By the end of 2019, total outstanding debt among corporations other than financial institutions had surged to a record $13.5 trillion worldwide, according to a recent report by Serdar Çelik and Mats Isaksson for the Organization for Economic Cooperation and Development, the Paris-based research institution. That number has swelled as many companies have sold riskier bonds to finance expansions.

Worries about corporate debt appear to be enhancing the panic that has captured world markets, as investors have dumped riskier assets like stocks in favor of safer holdings like United States government bonds.

This was especially vivid on Monday, as markets plunged in reaction to word that Saudi Arabia was driving oil prices lower. Many energy companies are dependent on riskier bonds. For them, lower oil prices translate into lower earnings. They may be forced to cut costs through layoffs or diminished investments to find cash to make their debt payments.

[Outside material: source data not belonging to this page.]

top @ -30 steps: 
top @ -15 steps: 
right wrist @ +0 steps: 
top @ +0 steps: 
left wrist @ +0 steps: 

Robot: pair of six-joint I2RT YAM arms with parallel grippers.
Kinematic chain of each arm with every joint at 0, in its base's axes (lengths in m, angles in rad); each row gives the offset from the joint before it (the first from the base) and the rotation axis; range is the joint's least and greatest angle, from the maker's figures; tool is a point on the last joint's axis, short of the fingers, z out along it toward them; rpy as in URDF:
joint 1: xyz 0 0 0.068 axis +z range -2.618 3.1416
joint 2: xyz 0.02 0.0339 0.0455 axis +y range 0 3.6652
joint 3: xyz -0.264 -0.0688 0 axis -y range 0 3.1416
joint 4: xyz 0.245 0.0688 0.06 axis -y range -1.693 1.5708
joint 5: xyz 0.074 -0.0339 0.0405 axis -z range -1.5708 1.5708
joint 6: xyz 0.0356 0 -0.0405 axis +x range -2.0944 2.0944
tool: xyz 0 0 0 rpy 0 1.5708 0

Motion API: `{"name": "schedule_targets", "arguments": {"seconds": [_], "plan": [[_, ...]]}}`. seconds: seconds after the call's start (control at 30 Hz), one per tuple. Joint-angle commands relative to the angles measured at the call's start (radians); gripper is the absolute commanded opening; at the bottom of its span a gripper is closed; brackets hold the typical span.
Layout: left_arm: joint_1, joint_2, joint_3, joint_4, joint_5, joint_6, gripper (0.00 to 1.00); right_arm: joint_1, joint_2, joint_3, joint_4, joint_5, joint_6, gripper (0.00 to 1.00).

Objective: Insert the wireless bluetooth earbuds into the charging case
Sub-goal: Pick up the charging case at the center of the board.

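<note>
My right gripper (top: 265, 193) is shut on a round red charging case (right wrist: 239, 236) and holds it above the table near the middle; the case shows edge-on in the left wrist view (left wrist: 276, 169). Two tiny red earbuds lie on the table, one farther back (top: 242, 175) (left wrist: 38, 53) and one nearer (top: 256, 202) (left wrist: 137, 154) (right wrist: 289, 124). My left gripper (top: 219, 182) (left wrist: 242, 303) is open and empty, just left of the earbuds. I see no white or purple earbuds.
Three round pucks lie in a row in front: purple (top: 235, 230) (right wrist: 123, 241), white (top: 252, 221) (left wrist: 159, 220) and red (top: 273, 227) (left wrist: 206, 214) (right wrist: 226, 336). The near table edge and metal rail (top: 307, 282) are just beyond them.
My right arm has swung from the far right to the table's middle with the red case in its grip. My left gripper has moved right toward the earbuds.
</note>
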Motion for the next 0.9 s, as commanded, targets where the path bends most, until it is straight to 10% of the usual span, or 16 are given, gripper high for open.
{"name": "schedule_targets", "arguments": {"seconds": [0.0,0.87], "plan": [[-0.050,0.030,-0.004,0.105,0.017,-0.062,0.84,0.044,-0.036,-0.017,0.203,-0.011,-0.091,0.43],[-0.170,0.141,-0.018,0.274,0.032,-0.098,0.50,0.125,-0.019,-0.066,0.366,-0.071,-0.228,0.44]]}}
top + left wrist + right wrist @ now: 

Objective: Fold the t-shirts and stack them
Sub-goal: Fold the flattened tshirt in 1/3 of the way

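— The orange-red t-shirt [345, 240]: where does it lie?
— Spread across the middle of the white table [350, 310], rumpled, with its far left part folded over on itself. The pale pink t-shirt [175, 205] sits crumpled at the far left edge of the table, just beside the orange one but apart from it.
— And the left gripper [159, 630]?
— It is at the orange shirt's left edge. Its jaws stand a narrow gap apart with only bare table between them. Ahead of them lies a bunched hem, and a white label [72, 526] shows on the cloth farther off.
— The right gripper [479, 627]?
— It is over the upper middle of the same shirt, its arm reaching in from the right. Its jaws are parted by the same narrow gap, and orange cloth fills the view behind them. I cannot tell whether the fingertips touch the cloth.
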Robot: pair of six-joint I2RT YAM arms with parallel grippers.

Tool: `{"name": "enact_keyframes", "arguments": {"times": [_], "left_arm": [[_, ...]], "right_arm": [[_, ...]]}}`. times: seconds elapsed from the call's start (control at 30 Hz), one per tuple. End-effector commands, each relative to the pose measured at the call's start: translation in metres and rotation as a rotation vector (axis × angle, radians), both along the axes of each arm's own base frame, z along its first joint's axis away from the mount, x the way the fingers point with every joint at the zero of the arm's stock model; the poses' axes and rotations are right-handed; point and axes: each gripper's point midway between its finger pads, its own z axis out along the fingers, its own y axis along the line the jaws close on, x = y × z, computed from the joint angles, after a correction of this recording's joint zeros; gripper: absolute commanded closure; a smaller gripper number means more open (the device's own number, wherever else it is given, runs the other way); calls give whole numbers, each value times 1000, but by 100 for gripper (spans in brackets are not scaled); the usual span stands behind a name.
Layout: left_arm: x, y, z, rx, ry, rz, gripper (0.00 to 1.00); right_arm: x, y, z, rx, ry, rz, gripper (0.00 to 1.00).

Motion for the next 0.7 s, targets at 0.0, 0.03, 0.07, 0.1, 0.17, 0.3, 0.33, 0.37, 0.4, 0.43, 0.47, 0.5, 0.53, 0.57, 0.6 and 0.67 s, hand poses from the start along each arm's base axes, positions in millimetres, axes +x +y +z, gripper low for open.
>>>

Concern about corporate borrowing also helps explain why the U.S. Federal Reserve last week opted to drop interest rates, and why the European Central Bank is expected to follow suit on Thursday. Lower interest rates limit debt payments for companies that might otherwise fall into trouble.

The concern about the magnitude of corporate debt is an outgrowth of how the world reacted to the financial crisis in 2008. Central banks from the United States to Europe to Japan pushed interest rates to zero and below, spurring companies to borrow and invest.
That approach ended the emergency, but also removed a source of market discipline: It diminished the risk of relying on debt.

Since 2008, corporations worldwide have issued about $1.8 trillion in new bonds each year, a pace roughly double the previous seven years, according to the O.E.C.D. Bond sales slowed in the latter half of 2018, as central banks lifted rates. But as central banks last year lowered rates anew, the debt binge resumed.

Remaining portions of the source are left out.